» **EXERCISE DESCRIPTION**
Respond with nothing but the number of lines in this data that include the word "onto".

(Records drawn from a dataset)
--- --- ---

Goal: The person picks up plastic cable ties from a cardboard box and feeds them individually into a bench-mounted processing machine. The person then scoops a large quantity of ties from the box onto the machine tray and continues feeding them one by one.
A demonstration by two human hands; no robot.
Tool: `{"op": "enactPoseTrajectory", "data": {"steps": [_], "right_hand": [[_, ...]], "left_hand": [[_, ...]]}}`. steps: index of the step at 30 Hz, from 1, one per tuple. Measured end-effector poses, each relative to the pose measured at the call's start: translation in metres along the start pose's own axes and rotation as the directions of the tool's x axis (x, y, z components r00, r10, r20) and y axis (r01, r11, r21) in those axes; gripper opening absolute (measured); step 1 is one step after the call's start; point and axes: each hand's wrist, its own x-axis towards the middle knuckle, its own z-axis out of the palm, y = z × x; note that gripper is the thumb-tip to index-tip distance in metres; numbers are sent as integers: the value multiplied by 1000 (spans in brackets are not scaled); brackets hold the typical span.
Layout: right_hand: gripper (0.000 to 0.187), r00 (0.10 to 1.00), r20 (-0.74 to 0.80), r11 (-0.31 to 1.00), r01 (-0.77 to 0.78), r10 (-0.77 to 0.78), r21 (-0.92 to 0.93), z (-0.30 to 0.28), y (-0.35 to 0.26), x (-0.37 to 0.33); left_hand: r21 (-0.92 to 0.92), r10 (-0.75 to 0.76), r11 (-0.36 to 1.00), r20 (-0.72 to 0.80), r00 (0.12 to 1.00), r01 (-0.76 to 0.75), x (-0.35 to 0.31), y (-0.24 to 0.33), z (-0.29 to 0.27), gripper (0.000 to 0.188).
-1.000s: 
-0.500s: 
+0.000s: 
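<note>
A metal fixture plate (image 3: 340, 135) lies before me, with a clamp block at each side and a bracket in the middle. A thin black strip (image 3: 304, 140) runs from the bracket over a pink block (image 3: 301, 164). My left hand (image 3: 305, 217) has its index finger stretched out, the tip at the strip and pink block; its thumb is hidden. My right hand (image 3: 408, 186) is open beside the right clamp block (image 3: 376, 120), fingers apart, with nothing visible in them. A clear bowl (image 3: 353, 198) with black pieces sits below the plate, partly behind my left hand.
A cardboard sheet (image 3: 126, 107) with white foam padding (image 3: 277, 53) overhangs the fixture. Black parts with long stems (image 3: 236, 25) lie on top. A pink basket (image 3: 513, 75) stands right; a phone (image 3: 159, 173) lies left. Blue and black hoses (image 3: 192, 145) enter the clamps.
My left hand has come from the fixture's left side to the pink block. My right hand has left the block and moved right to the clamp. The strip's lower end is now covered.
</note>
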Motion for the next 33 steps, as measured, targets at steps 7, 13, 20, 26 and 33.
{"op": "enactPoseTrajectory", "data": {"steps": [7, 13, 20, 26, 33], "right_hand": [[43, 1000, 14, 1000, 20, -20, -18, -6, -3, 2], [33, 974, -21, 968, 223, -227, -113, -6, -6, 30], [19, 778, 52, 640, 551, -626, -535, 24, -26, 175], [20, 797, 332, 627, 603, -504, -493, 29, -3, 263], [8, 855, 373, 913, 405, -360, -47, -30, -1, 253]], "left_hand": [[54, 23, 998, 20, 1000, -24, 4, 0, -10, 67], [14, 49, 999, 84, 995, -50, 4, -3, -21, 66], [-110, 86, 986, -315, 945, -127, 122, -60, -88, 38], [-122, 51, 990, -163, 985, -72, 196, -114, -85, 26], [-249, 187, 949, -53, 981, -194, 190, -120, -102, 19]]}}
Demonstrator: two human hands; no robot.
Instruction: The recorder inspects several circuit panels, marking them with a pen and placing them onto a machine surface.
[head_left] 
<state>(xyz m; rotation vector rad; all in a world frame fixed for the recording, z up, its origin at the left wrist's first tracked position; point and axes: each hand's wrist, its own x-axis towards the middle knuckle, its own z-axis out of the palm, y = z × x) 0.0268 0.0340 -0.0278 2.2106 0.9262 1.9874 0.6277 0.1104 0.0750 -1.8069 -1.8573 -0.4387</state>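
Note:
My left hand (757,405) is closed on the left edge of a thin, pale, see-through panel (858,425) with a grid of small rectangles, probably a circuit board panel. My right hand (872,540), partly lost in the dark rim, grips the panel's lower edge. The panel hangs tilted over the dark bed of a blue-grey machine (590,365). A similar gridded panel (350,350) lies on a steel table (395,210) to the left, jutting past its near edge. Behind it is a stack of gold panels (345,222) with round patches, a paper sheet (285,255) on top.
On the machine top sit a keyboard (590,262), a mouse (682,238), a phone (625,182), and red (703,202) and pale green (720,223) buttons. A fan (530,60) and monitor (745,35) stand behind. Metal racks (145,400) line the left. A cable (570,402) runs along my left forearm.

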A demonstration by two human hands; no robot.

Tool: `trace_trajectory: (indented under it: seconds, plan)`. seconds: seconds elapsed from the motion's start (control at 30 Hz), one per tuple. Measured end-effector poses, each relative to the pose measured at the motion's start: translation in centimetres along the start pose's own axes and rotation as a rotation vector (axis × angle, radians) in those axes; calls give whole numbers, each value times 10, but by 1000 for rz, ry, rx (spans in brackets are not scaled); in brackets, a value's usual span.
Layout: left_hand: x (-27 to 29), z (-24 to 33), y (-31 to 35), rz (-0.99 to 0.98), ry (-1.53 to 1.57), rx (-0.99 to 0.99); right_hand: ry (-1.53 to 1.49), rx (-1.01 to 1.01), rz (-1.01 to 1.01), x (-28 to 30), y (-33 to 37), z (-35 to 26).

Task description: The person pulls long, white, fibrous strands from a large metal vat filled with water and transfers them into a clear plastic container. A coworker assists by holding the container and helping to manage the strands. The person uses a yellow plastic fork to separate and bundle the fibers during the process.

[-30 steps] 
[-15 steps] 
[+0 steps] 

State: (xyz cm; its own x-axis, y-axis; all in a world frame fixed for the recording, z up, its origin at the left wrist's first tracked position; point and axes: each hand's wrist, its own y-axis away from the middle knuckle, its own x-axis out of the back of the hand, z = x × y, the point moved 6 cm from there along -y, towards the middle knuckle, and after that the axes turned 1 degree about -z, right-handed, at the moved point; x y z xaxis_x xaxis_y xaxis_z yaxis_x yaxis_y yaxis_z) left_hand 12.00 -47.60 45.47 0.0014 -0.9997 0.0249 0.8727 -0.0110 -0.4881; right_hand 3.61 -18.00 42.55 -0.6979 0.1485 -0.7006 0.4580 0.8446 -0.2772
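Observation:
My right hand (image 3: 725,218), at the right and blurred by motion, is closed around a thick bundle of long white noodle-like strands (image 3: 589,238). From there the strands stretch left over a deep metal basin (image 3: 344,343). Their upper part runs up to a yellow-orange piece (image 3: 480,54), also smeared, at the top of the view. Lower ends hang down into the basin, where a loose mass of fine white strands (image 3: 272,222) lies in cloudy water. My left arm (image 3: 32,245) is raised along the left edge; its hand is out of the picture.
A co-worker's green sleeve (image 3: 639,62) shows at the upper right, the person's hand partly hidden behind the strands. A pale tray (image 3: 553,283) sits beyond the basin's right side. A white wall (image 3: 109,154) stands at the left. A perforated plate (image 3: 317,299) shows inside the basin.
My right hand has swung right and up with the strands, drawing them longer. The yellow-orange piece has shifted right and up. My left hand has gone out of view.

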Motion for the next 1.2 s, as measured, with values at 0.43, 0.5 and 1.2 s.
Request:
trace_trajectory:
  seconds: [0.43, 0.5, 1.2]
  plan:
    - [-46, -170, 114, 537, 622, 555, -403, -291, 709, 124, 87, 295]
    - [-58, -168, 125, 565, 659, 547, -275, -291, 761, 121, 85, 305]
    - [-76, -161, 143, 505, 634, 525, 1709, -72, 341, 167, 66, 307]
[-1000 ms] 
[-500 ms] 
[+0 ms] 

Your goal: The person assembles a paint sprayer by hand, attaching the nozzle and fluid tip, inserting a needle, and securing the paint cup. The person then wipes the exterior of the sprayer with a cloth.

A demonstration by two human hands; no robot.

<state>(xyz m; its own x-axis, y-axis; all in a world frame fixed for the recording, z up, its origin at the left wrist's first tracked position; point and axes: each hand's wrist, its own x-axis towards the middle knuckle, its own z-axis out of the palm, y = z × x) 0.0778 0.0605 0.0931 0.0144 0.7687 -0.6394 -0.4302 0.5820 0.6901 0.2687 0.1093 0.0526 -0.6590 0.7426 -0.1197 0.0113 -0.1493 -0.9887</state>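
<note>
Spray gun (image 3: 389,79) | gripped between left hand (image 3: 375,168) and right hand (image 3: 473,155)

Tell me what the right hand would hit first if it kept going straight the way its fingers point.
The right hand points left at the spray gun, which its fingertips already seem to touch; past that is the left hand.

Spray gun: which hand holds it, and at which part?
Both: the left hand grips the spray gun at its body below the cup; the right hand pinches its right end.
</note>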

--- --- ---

» **WORKED SOLUTION**
2